## Exercise objective
An exact transcription of the data below, complete and unaltered, is the expected answer.

Given information: Begin

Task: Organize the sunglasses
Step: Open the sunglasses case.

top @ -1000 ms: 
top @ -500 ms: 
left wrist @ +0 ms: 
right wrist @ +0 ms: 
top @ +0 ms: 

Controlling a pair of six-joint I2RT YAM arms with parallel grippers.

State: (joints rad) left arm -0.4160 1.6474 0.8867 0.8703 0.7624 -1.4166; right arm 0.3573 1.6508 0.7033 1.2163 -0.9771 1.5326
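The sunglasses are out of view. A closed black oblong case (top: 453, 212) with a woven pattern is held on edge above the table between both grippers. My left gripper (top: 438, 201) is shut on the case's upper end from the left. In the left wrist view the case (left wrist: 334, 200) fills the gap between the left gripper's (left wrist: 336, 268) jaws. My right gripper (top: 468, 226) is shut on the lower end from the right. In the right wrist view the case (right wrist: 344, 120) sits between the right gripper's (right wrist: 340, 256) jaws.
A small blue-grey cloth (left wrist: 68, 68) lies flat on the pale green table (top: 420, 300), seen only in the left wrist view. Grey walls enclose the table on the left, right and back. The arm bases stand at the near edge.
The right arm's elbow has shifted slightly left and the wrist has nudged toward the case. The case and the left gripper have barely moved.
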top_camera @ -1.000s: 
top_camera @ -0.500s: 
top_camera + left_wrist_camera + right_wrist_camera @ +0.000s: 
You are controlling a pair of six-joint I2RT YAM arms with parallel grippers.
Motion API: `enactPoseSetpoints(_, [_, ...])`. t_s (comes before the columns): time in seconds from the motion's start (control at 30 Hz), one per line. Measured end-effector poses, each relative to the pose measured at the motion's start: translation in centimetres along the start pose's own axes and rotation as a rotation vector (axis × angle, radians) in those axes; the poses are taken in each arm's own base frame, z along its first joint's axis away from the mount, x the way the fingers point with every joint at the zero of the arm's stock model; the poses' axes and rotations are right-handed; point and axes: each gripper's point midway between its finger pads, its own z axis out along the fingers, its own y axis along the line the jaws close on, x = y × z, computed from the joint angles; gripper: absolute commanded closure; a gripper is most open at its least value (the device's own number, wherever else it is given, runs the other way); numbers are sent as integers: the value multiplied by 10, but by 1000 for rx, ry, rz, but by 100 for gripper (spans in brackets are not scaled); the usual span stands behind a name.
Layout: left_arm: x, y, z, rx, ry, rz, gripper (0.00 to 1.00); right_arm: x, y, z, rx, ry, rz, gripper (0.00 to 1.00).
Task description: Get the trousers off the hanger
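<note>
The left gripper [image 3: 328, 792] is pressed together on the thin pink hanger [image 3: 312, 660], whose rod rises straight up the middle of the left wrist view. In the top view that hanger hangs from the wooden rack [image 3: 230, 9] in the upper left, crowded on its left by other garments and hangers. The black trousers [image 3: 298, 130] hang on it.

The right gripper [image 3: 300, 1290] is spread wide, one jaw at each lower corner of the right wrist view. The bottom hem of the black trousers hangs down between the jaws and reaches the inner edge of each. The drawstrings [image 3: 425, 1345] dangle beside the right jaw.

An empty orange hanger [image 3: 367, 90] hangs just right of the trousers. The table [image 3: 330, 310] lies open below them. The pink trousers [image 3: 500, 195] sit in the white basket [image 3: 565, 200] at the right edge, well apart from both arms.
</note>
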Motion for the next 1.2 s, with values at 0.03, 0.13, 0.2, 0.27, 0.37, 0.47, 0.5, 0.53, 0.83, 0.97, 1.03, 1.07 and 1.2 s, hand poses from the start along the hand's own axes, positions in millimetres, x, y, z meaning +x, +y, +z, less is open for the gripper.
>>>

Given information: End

## Problem solution
Task: Organize the sunglasses
Step: Open the sunglasses case.

top @ -1000 ms: 
top @ -500 ms: 
left wrist @ +0 ms: 
right wrist @ +0 ms: 
top @ +0 ms: 

Controlling a pair of six-joint I2RT YAM arms with parallel grippers.

State: (joints rad) left arm -0.4160 1.6474 0.8867 0.8703 0.7624 -1.4166; right arm 0.3573 1.6508 0.7033 1.2163 -0.9771 1.5326
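The sunglasses are out of view. A closed black oblong case (top: 453, 212) with a woven pattern is held on edge above the table between both grippers. My left gripper (top: 438, 201) is shut on the case's upper end from the left. In the left wrist view the case (left wrist: 334, 200) fills the gap between the left gripper's (left wrist: 336, 268) jaws. My right gripper (top: 468, 226) is shut on the lower end from the right. In the right wrist view the case (right wrist: 344, 120) sits between the right gripper's (right wrist: 340, 256) jaws.
A small blue-grey cloth (left wrist: 68, 68) lies flat on the pale green table (top: 420, 300), seen only in the left wrist view. Grey walls enclose the table on the left, right and back. The arm bases stand at the near edge.
The right arm's elbow has shifted slightly left and the wrist has nudged toward the case. The case and the left gripper have barely moved.
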top_camera @ -1.000s: 
top_camera @ -0.500s: 
top_camera + left_wrist_camera + right_wrist_camera @ +0.000s: 
You are controlling a pair of six-joint I2RT YAM arms with parallel grippers.
Motion API: `enactPoseSetpoints(_, [_, ...])`. t_s (comes before the columns): time in seconds from the motion's start (control at 30 Hz), one per line. Measured end-effector poses, each relative to the pose measured at the motion's start: translation in centimetres along the start pose's own axes and rotation as a rotation vector (axis × angle, radians) in those axes; the poses are taken in each arm's own base frame, z along its first joint's axis away from the mount, x the way the fingers point with every joint at the zero of the arm's stock model; the poses' axes and rotations are right-handed; point and axes: each gripper's point midway between its finger pads, its own z axis out along the fingers, its own y axis along the line the jaws close on, x = y × z, computed from the joint angles; gripper: absolute commanded closure; a gripper is most open at its least value (the device's own number, wherever else it is given, runs the other way); numbers are sent as integers: the value multiplied by 10, but by 1000 for rx, ry, rz, but by 100 for gripper (spans in brackets are not scaled); the usual span stands behind a name.
Layout: left_arm: x, y, z, rx, ry, rz, gripper (0.00 to 1.00); right_arm: x, y, z, rx, ry, rz, gripper (0.00 to 1.00).
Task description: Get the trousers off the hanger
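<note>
The left gripper [image 3: 328, 792] is pressed together on the thin pink hanger [image 3: 312, 660], whose rod rises straight up the middle of the left wrist view. In the top view that hanger hangs from the wooden rack [image 3: 230, 9] in the upper left, crowded on its left by other garments and hangers. The black trousers [image 3: 298, 130] hang on it.

The right gripper [image 3: 300, 1290] is spread wide, one jaw at each lower corner of the right wrist view. The bottom hem of the black trousers hangs down between the jaws and reaches the inner edge of each. The drawstrings [image 3: 425, 1345] dangle beside the right jaw.

An empty orange hanger [image 3: 367, 90] hangs just right of the trousers. The table [image 3: 330, 310] lies open below them. The pink trousers [image 3: 500, 195] sit in the white basket [image 3: 565, 200] at the right edge, well apart from both arms.
</note>
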Motion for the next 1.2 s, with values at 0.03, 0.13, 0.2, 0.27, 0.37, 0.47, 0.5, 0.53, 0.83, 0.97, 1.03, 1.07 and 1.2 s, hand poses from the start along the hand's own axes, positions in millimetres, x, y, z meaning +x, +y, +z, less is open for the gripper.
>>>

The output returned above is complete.